| Problem to solve |
Where the string "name" occurs in a line of the data below, that line should be copied.

| Exercise input |
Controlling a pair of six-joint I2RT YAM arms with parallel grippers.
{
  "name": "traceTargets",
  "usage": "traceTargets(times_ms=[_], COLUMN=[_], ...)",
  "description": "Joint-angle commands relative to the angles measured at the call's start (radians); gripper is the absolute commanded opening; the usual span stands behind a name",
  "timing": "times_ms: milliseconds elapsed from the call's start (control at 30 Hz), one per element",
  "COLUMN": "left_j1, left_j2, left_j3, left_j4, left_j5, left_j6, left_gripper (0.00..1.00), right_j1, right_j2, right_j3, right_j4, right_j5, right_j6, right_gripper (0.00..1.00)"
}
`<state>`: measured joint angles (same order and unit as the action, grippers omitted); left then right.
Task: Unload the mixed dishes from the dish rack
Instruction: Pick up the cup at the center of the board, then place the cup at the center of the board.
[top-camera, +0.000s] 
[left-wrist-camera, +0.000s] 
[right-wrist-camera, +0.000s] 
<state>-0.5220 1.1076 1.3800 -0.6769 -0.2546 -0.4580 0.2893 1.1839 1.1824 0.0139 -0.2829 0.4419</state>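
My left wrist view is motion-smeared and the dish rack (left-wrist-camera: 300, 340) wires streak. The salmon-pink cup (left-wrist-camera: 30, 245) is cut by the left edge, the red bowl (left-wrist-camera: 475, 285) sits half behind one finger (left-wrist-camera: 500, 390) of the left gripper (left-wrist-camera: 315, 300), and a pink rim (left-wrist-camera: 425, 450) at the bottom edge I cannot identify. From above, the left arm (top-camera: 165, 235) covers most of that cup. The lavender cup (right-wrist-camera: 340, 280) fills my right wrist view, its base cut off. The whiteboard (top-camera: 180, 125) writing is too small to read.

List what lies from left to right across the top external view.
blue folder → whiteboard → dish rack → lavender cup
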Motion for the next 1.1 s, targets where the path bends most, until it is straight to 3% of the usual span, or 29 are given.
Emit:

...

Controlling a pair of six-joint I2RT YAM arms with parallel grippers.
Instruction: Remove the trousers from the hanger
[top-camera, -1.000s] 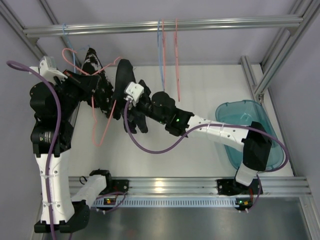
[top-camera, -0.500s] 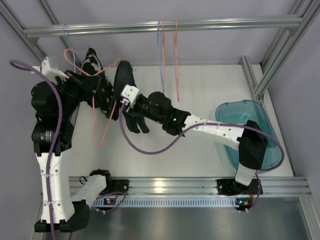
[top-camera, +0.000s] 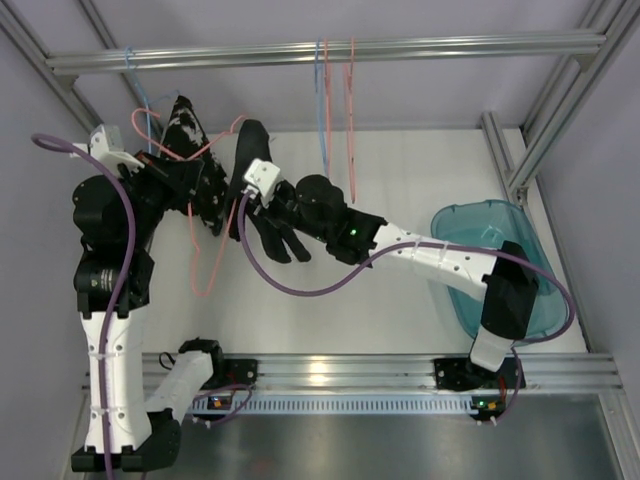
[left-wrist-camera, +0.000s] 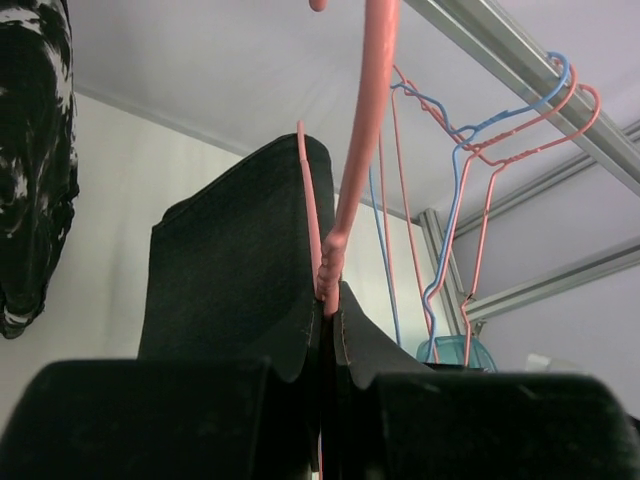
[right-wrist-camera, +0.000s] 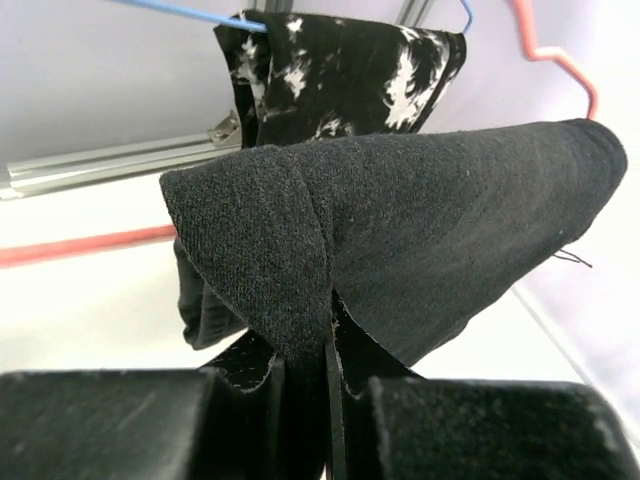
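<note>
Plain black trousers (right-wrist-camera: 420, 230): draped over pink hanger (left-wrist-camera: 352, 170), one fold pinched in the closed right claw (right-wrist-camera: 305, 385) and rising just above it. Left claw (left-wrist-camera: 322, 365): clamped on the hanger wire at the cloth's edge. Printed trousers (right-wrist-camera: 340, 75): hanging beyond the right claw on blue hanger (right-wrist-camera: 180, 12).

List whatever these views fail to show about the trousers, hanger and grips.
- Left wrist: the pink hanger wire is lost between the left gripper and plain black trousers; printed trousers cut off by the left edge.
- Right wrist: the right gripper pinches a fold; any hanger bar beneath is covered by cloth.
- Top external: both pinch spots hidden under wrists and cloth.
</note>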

| Answer to this exercise |
  "name": "traceTargets",
  "description": "Joint-angle commands relative to the angles measured at the call's start (radians); gripper is the absolute commanded opening; the usual span stands behind a name",

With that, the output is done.